How to parallelize SDRAM server

If you have a simple question and just want an answer.
Thorsten
New User
Posts: 2
Joined: Mon Jul 14, 2014 8:36 pm

How to parallelize SDRAM server

Post by Thorsten »

Dear All,
I try to use the SDRAM module for my own SDRAM server and work very close to the SDRAM-slice project. The data to be read in comes every 1.6us and I sample via the 32-bit port of the XS1-L8A-64-TQ128-C5. This works fine if I use the internal SRAM. However, this is unfortunately too small so I decided to use the SDRAM as described in the SDRAM-slice documentation. I designed my own board and set up XtimeComposer project based on the SDRAM module. I parallelized my application, the SDRAM server and also the FAST-UART-Module required for data exchange:
    par {
      sdram_server(sdram_c, ports);
      meas_TX(sdram_c,uart_c);
      uart_tx_fast(p_tx, uart_c, tics);
    }
The data is written to the SDRAM via the sdram_buffer_write-function which comes with the module. Storing one integer with
          sdram_buffer_write (c_server, bank, row, 1, writebuff);
          //Wait until idle, i.e. the sdram had completed writing.
          sdram_wait_until_idle(c_server, writebuff);
 
takes around 1.7us (measured with an oscilloscope) and is thus too long. So I decided to collect 128 Integers and write them in one step, which takes (with sdram_buffer_write or sdram_full_row_write) around 10us, but of course only occurs every 205us. So there should be plenty of time. Unfortunately, the sdram_wait_until_idle-function stops the measurement-thread for 10 us, so that I miss some incoming data points – even if I integrate the functionality of this function directly to the write-routine. This, I cannot understand: To my opinion, parallelizing of threads should ensure that the storage is done on a different core while the measurement thread continues working.
My questions are:
 
1. How can I avoid, that the function sdram_wait_until_idle ruins the performance? I tried a lot of things (e.g. I moved the sdram_wait_until_idle–function before the write command in the loop to reduce the waiting time. Well, the performance is improved but unfortunately not good enough) and read through a lot of documentation, but now after a week, I have not any more ideas on my own.
 
2. Can I speed up the performance by making c_server a streaming chanend? These should be faster and do not need to be closed after usage.
 
3. Is it possible to let the SDRAM-server run on multiple cores? I have seen this in the benchmark-program, but am not sure if this will help. This is especially true, since the performance in the benchmark tests do not really vary with the number of used cores.
 
I appreciate any kind of help and hope to read from you soon.
Thorsten
 


User avatar
mon2
XCore Legend
Posts: 1913
Joined: Thu Jun 10, 2010 11:43 am

Post by mon2 »

Hi Thorsten. Also reviewing the same code which is severely lacking proper and required documentation. More on that later after the closure of the review. Attempting to port the code over to the startKit.

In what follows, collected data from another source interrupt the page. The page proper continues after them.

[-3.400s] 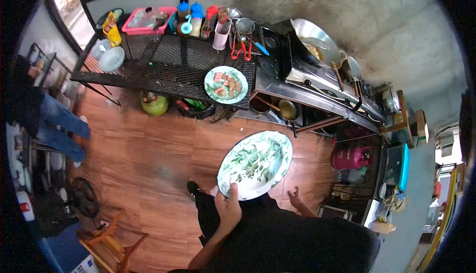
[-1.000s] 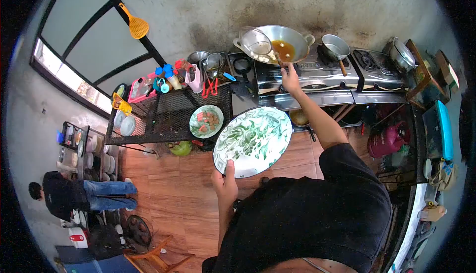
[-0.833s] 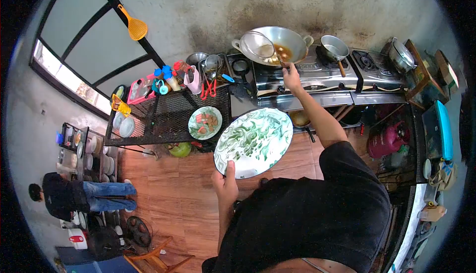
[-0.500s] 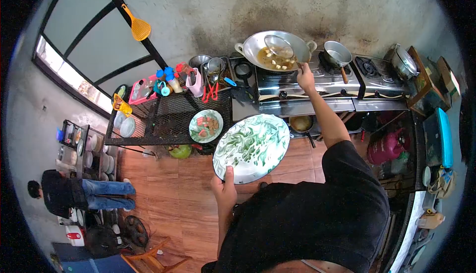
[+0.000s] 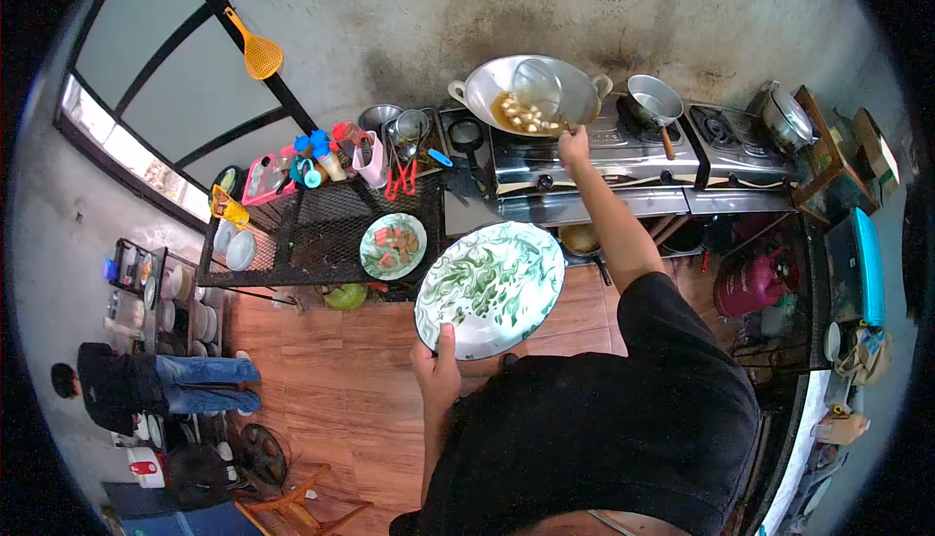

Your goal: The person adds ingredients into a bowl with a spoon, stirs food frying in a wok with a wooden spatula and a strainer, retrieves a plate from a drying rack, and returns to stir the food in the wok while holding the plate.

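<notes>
My left hand (image 5: 437, 370) grips the lower left rim of a large oval plate, thumb on top. The white plate (image 5: 491, 288) has a green marbled pattern and a dark rim, and no food shows on it. My right hand (image 5: 575, 148) is closed round the handle of a round wire strainer (image 5: 537, 86), at the front rim of a wide two-handled wok (image 5: 479, 83). The strainer's mesh lies over the inside of the wok. Pale chunks (image 5: 526, 115) sit in brown oil at the wok's bottom, beside the mesh. The wok stands on the stove (image 5: 604, 171).
A saucepan (image 5: 654, 100) and a lidded pot (image 5: 787, 117) stand on the stove's right part. The black mesh rack (image 5: 292, 254) at left bears a bowl (image 5: 394, 265) of reddish pieces, bottles and utensils. A gas cylinder (image 5: 752, 288) sits below right. Another person (image 5: 146, 380) stands at far left.
My right hand and the strainer handle have shifted slightly left along the wok's front rim. The pale chunks look more bunched together. My left hand still holds the plate; the whole view has shifted a little.
</notes>
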Demonstrator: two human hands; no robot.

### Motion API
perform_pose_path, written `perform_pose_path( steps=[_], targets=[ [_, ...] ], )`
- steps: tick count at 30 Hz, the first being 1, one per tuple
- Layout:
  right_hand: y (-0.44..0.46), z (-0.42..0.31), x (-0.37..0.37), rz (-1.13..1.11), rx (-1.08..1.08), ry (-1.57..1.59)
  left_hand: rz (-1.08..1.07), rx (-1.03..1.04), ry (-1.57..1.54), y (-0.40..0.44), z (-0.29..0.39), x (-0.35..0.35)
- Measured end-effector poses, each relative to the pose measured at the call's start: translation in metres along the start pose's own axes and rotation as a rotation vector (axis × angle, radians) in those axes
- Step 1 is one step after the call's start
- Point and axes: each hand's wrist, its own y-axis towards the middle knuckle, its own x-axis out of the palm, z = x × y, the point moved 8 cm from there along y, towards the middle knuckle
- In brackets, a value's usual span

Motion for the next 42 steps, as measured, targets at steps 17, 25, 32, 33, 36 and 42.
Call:
perform_pose_path(
  steps=[17, 25, 32, 33, 36, 42],
  targets=[
    [-0.057, -0.048, -0.030, -0.067, -0.242, -0.394, 0.035, -0.013, 0.012, 0.003, -0.005, 0.000],
    [-0.009, -0.033, -0.062, -0.010, -0.333, -0.573, 0.021, -0.005, 0.041, 0.006, -0.002, 0.005],
    [0.001, -0.039, -0.059, -0.087, -0.203, -0.671, -0.004, -0.017, 0.050, 0.007, 0.001, 0.006],
    [0.007, -0.035, -0.056, -0.064, -0.232, -0.643, 0.001, 0.000, 0.051, 0.007, 0.003, 0.007],
    [0.015, -0.035, -0.057, -0.034, -0.344, -0.495, -0.009, -0.070, 0.091, 0.005, -0.007, 0.001],
    [0.011, -0.048, -0.072, 0.096, -0.342, -0.241, 0.024, -0.027, 0.006, 0.003, 0.006, 0.003]
  ],
)
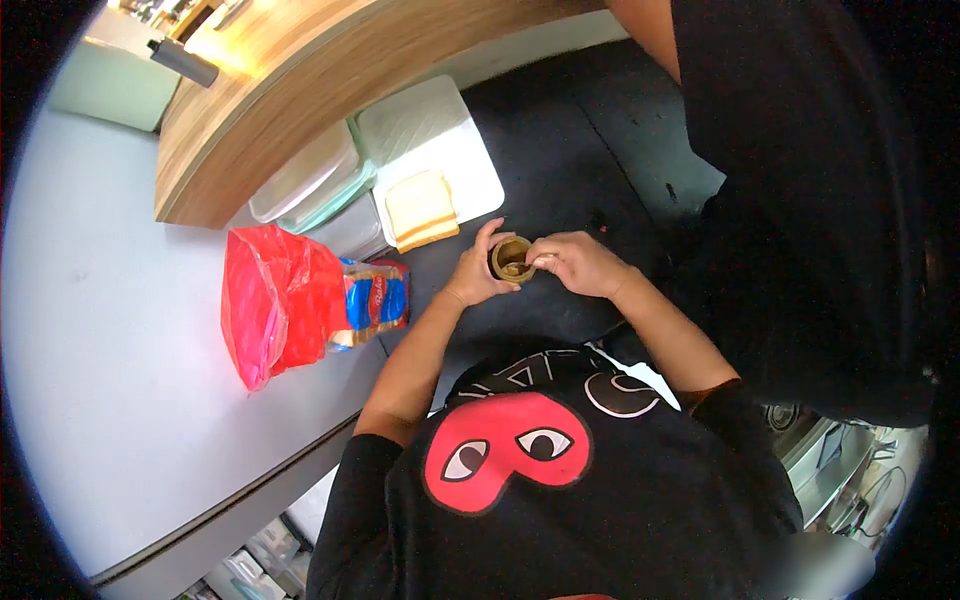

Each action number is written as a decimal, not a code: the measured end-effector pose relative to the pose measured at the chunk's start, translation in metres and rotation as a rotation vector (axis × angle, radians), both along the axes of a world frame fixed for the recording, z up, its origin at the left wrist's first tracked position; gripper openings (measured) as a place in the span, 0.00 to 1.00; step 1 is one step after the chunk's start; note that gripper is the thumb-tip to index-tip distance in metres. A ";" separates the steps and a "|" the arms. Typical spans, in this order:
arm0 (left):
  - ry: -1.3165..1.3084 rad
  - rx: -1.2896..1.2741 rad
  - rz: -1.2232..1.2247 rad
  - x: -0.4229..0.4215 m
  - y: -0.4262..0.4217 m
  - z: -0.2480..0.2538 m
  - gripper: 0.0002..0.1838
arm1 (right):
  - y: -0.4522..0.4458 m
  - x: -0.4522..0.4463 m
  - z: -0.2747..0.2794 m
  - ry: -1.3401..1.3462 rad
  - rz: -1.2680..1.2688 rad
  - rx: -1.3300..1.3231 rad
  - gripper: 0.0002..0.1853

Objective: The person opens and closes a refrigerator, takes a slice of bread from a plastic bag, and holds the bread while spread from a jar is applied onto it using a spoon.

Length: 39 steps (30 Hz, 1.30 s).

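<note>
My left hand point(477, 272) is wrapped round the side of a small jar point(497, 262), whose open mouth faces up toward me. Inside it shows something brownish-yellow. My right hand point(588, 266) is closed at the jar's rim, its fingers pinched on what looks like a spoon point(515, 269). The spoon's tip dips into the jar, and its handle is mostly hidden by my fingers. Just beyond my left hand, sliced bread point(420, 208) lies stacked on a white board point(425, 115).
Left of my forearm lie a red plastic bag point(285, 305) and a bread packet point(375, 302). Stacked plastic containers point(318, 180) stand beside the board, near a wooden ledge point(300, 90). Another person in black point(800, 220) stands close on my right.
</note>
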<state>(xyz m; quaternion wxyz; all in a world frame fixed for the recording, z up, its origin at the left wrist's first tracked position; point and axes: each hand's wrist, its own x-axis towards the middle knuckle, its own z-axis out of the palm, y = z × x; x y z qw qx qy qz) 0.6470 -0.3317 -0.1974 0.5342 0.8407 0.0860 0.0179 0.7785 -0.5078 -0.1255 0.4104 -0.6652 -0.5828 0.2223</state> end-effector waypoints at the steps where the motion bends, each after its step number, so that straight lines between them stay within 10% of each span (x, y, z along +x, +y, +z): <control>1: 0.016 -0.002 -0.005 0.000 0.000 0.002 0.58 | 0.000 0.001 0.007 -0.005 -0.024 0.001 0.09; 15: -0.087 -0.010 0.193 0.000 -0.018 -0.019 0.62 | 0.018 -0.026 -0.040 -0.088 -0.300 0.091 0.08; 35: 0.009 -0.022 0.221 -0.011 -0.013 -0.003 0.65 | -0.032 0.008 -0.016 0.867 -0.685 0.187 0.10; 39: 0.120 0.327 0.282 -0.032 -0.004 0.055 0.35 | -0.050 0.008 0.002 0.987 -0.711 0.197 0.11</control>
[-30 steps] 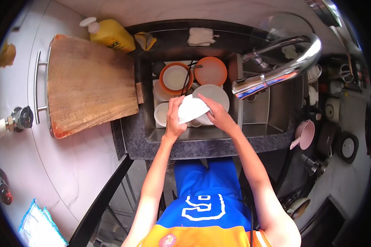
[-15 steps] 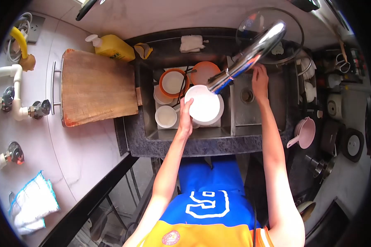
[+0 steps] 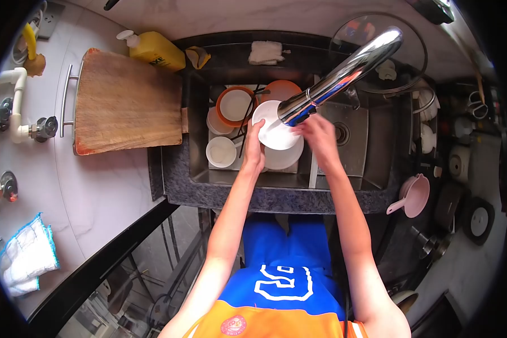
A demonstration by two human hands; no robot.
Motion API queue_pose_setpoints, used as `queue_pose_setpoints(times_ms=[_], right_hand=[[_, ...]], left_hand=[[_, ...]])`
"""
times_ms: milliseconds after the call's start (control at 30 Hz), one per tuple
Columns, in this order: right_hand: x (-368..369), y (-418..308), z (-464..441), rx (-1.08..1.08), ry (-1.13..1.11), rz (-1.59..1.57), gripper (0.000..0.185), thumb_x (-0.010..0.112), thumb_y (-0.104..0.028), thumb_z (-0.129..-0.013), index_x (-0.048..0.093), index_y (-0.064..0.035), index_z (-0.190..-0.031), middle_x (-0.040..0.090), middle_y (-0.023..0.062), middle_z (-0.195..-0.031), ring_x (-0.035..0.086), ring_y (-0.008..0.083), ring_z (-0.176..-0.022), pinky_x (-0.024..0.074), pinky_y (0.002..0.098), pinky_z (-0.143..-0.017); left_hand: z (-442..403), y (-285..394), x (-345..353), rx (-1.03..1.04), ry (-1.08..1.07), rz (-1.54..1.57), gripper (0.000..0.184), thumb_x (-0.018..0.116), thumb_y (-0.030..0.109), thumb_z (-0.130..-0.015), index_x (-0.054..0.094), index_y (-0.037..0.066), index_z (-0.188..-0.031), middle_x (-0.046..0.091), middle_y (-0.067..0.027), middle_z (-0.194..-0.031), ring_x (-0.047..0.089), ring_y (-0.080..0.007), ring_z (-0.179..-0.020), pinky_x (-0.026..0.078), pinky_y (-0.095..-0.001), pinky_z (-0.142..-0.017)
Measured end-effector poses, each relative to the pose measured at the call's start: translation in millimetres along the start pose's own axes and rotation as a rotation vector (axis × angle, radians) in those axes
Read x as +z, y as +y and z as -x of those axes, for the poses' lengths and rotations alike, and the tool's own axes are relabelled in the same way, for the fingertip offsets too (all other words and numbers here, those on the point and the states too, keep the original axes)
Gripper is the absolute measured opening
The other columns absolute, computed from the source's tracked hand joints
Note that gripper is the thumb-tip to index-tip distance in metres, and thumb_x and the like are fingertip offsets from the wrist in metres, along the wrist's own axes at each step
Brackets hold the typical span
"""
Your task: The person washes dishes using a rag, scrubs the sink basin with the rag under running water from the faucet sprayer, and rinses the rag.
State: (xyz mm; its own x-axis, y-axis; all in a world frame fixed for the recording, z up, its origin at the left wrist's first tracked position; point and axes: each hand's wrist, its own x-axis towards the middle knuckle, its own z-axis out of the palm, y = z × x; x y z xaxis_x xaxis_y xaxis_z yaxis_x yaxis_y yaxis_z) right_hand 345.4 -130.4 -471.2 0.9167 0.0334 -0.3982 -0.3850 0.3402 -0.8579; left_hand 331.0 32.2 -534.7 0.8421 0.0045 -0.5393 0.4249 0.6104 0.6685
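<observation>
A white bowl [image 3: 271, 137] is tilted under the faucet's spout, over the left sink basin. My left hand [image 3: 254, 150] is closed on its left side, thumb over the rim. My right hand [image 3: 321, 143] is at the bowl's right edge, just below the spout; its fingers are blurred and partly hidden. The chrome faucet [image 3: 341, 76] slants across the divider, and a pale streak below its mouth looks like running water. Beneath the bowl lies a white plate [image 3: 284, 160]. An orange-rimmed bowl [image 3: 222, 115], black chopsticks [image 3: 248, 107] and a small white bowl [image 3: 221, 152] are beside it.
A wooden cutting board [image 3: 127, 107] stands left of the sink, near a yellow soap bottle [image 3: 159, 50]. A folded white cloth [image 3: 266, 53] rests on the back ledge. Right of the sink are a glass lid [image 3: 397, 31] and a pink strainer-like vessel [image 3: 417, 195].
My right hand has come left from behind the faucet, by its lever, to the bowl's right edge. My left hand still holds the bowl, which sits slightly higher in view.
</observation>
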Motion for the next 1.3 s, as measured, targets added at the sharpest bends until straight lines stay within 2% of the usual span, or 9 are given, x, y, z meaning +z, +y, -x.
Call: queue_pose_setpoints(times_ms=[100,300,367,667,833,933,1033,1167,1300], right_hand=[[33.8,6.6,-11.2,0.387,-0.26,-0.174,0.021,0.053,-0.016,-0.091,0.059,0.0012,-0.102,0.063,0.0069,-0.085,0.061,0.0145,-0.072,0.0487,0.0249,-0.064],[32.0,15.1,-40.3,0.29,-0.415,-0.247,0.028,0.056,-0.039,-0.092,0.057,-0.0131,-0.081,0.049,-0.0049,-0.059,0.043,0.0063,-0.049,0.0281,0.0223,-0.043],[33.3,6.7,-50.4,0.171,-0.076,-0.018,0.037,0.054,-0.037,-0.093,0.048,-0.0134,-0.065,0.043,-0.0032,-0.055,0.033,0.0073,-0.042,0.0255,0.023,-0.04],[36.9,9.3,-175.6,-0.442,0.031,0.919,0.025,0.049,-0.015,-0.088,0.064,-0.0017,-0.103,0.067,0.0139,-0.091,0.064,0.0243,-0.086,0.048,0.0319,-0.077],[52.8,9.2,-126.8,0.046,-0.398,0.417,0.028,0.051,-0.02,-0.093,0.062,0.0039,-0.101,0.065,0.0107,-0.093,0.063,0.0188,-0.087,0.0488,0.029,-0.079],[46.9,11.0,-102.7,0.315,-0.453,0.273,0.036,0.045,-0.028,-0.098,0.063,0.0033,-0.095,0.064,0.0092,-0.089,0.061,0.0157,-0.08,0.0498,0.0272,-0.074],[48.2,-3.5,-95.9,0.443,-0.669,0.671,0.043,0.046,-0.035,-0.097,0.065,0.0021,-0.086,0.065,0.0066,-0.082,0.06,0.0124,-0.075,0.0481,0.0263,-0.073],[40.8,-6.1,-91.7,0.583,-0.781,0.783,0.04,0.048,-0.036,-0.095,0.065,-0.002,-0.083,0.063,0.0047,-0.072,0.056,0.0094,-0.053,0.0424,0.0201,-0.047],[-4.1,15.5,-65.8,0.487,-0.454,0.502,0.028,0.058,-0.028,-0.09,0.066,-0.0008,-0.091,0.061,0.0024,-0.069,0.056,0.0068,-0.057,0.0414,0.0206,-0.049]], left_hand=[[-9.4,-10.7,-12.9,0.338,0.022,-0.486,0.051,0.052,0.03,-0.087,0.044,0.005,-0.13,0.052,-0.0148,-0.112,0.045,-0.0281,-0.11,0.035,-0.0345,-0.096],[-2.0,25.6,12.3,0.687,0.095,-1.289,0.039,0.066,0.018,-0.072,0.063,0.011,-0.11,0.051,-0.0222,-0.097,0.045,-0.0341,-0.092,0.04,-0.0413,-0.083],[-3.5,36.2,23.4,0.801,-0.039,-1.49,0.039,0.065,0.017,-0.07,0.064,0.011,-0.109,0.051,-0.0207,-0.092,0.046,-0.0353,-0.091,0.041,-0.0423,-0.08],[-22.7,39.8,41.9,1.088,-0.559,-1.564,0.032,0.068,0.021,-0.059,0.064,0.003,-0.085,0.051,-0.0182,-0.092,0.049,-0.0331,-0.091,0.043,-0.041,-0.074],[0.9,62.6,15.2,0.827,-0.544,-1.677,0.051,0.073,0.02,-0.06,0.059,0.005,-0.106,0.051,-0.0183,-0.102,0.053,-0.0356,-0.089,0.046,-0.043,-0.078],[4.6,51.4,-31.1,0.536,-0.121,-1.391,0.05,0.071,0.03,-0.074,0.058,0.011,-0.118,0.051,-0.0193,-0.105,0.054,-0.0361,-0.099,0.044,-0.0406,-0.091],[-3.7,26.5,-89.0,0.304,0.209,-1.005,0.048,0.064,0.031,-0.083,0.053,0.011,-0.125,0.052,-0.0199,-0.106,0.052,-0.0349,-0.103,0.041,-0.04,-0.092],[-21.2,7.2,-146.6,0.195,0.288,-0.858,0.048,0.056,0.033,-0.09,0.049,0.008,-0.13,0.054,-0.0208,-0.116,0.053,-0.0332,-0.108,0.041,-0.0377,-0.094],[-32.4,-4.5,-174.1,0.154,0.342,-0.685,0.048,0.053,0.032,-0.092,0.048,0.003,-0.129,0.051,-0.0232,-0.124,0.052,-0.0319,-0.113,0.04,-0.0378,-0.095]])
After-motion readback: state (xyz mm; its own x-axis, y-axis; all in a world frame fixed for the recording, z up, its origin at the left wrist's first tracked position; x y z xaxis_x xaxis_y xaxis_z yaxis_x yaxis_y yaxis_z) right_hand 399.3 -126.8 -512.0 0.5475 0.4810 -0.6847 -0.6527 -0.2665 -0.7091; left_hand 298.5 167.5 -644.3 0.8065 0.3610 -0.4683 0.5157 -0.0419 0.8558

Have you reviewed the app_sdram_demo project for the sliceKit ? It shows how to parallelize the same code. Also, the sdram_wait_until_idle is required to be placed after the WRITE or READ of the SDRAM to confirm the task is finished.

Have you attempted to write a smaller block of data ? That is, a value less than 128 integers ? Does that impact your project or time study ? What if you do not use the UART function ? Does that improve your SDRAM benchmark ?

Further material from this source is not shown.